Güncel

Bu tasarı cinsel istismarı önlemez

İHD İstanbul Şube Avukat Gülseren Yoleri şu görüşleri dile getirdi."Cinsel istismar da dahil hiçbir suçu, suçu yaratan nedenlere dokunmadan sadece cezasını ağırlaştırarak engelleyemezsiniz"dedi.

20 Nisan 2018 Saat: 10:23
Bu tasarı cinsel istismarı önlemez
Bu tasarı cinsel istismarı önlemez

9 Nisan’da TBMM Başkanlığı’na sunulan ve esas olarak saldırgana daha ağır cezalar öngören Türk Ceza Kanunu (TCK) ile Bazı Kanunlarda Değişiklik Yapılmasına Dair Kanun Tasarısı, Kadın Erkek Fırsat Eşitliği Komisyonunda ve Sağlık, Aile, Çalışma ve Sosyal İşler Komisyonunda görüşülerek kabul edildi. İnsan Hakları Derneği İstanbul Şubesi tarafından düzenlenen basın toplantısında, tasarıya ilişkin açıklamalarda bulundu. Şube başkanı Avukat Gülseren Yoleri şu görüşleri dile getirdi.    

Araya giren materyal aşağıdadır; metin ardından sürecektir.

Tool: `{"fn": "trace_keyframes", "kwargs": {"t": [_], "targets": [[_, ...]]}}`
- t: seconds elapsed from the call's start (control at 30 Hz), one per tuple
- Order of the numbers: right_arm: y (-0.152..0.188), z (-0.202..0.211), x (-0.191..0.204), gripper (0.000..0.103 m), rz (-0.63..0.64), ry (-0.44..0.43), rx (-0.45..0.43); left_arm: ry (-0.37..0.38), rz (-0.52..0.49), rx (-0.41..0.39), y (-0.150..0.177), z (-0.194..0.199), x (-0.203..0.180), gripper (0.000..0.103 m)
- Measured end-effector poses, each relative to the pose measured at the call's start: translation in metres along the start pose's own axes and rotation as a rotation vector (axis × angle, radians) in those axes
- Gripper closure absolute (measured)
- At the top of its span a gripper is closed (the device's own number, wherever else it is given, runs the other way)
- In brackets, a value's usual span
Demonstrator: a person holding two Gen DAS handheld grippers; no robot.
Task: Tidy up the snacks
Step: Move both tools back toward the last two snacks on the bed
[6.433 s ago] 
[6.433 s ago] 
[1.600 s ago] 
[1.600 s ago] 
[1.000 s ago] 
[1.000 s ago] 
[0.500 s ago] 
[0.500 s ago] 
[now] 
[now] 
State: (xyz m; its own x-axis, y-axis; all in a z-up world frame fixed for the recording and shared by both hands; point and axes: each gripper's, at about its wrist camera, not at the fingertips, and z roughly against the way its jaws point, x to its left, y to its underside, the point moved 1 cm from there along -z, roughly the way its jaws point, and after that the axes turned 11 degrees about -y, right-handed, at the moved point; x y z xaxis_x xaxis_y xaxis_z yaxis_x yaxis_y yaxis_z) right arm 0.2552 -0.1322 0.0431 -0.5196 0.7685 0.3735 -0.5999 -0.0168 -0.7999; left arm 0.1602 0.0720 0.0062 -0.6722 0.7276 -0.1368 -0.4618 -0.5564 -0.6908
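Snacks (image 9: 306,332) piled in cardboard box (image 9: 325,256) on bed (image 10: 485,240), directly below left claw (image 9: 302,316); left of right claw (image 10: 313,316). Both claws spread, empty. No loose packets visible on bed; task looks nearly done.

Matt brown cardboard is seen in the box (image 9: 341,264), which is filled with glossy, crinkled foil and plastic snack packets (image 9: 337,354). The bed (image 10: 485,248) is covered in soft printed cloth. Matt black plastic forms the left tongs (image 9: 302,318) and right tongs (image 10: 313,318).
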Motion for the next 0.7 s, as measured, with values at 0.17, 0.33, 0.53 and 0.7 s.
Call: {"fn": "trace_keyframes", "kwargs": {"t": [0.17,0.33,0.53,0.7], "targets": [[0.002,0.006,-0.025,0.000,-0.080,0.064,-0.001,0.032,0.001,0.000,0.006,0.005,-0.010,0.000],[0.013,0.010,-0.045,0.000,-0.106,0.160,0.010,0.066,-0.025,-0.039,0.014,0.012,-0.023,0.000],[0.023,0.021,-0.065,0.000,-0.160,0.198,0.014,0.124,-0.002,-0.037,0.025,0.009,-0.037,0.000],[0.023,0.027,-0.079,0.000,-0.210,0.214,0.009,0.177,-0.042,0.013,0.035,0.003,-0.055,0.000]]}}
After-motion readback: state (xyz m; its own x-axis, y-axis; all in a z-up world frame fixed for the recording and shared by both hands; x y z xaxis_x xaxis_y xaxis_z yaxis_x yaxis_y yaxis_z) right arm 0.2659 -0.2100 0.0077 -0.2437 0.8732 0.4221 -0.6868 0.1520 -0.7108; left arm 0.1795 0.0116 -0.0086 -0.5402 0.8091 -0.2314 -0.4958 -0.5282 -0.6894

"Cinsel istismar da dahil hiçbir suçu, suçu yaratan nedenlere dokunmadan sadece cezasını ağırlaştırarak engelleyemezsiniz.

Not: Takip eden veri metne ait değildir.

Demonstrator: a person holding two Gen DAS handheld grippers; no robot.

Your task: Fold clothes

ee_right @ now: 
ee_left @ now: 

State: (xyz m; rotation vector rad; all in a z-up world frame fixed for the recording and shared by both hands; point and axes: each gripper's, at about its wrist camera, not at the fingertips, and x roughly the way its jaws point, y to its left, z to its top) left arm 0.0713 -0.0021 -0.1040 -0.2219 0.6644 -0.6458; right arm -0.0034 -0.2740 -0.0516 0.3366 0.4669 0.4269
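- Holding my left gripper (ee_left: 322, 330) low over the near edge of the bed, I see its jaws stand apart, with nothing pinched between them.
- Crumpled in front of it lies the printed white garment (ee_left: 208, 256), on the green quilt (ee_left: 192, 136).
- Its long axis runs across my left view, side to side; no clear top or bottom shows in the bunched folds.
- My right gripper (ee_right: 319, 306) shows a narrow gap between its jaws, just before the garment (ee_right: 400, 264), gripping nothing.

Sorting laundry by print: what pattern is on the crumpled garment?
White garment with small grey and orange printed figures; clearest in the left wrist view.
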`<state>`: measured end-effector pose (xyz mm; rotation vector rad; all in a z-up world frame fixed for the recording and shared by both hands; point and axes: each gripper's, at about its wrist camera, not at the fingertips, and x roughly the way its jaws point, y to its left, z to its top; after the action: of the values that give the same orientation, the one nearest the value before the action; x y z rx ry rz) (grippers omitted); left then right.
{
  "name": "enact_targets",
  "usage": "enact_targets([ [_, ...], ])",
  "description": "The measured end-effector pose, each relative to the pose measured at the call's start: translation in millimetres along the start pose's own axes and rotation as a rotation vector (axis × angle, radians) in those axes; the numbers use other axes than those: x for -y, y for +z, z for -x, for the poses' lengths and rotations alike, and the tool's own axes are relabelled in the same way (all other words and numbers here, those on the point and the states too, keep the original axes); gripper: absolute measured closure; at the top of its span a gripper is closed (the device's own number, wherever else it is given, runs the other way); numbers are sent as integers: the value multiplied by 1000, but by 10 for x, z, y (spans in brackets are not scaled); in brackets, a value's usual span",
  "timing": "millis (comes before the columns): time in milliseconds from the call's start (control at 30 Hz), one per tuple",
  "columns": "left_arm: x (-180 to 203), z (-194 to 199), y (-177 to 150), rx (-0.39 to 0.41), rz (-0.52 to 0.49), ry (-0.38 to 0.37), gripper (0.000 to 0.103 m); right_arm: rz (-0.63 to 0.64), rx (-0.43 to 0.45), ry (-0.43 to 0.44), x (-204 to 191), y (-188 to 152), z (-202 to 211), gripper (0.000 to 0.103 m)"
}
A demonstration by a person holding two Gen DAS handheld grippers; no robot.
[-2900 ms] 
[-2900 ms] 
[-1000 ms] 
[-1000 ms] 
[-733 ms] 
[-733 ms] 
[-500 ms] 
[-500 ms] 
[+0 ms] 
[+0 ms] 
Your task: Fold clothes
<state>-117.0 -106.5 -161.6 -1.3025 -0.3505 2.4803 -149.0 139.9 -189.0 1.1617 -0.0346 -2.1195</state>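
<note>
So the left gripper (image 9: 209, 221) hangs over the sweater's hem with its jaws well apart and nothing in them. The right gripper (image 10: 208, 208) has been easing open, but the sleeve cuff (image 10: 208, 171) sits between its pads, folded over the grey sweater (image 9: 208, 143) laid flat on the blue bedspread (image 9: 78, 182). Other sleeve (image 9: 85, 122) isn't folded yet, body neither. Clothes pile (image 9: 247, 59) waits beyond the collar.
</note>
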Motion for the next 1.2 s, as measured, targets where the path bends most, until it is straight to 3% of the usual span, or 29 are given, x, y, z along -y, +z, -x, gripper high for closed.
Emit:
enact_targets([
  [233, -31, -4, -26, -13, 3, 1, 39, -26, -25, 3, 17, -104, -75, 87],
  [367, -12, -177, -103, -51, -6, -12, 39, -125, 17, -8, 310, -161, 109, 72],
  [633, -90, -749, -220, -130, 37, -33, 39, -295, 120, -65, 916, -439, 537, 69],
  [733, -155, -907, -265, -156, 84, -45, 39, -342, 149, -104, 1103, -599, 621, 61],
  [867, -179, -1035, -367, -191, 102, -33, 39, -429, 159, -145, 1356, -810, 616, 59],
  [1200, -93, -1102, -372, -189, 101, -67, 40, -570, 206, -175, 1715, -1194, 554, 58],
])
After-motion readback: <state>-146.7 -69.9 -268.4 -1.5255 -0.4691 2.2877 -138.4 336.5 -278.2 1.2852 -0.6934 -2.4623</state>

Tasarı incelendiğinde; daha uzun süreli hapis cezaları, saldırganın hormonlarını baskılayacak geçici önlemler alınması, devlet memurluğu ve çocuklara yakın olacağı işlerde çalıştırılmaması ile bu konudaki haberlere yayın yasağı görülüyor.

Bu güne kadar ağır cezalarla suç islenmesinin önüne geçilemediği bilinmesine rağmen kamuoyu ağır cezalarla oyalanmak isteniyor.

Cinsel istismara yol açan nedenlerin ve çocukları istismardan koruyacak mekanizmaların tamamen göz ardı edildiği bu süreçte ayrıca, cinsel istismar bir hastalık gibi gösterilerek tanımında da karmaşa yaratılmaya çalışılıyor.

Görünen o ki, bir kez daha amaç cinsel istismarı önlemek değil, istismar gerçekleştikten sonra failin daha ağır cezalandırılmasını vaat ederek toplumda oluşan tepkileri bastırmaktır.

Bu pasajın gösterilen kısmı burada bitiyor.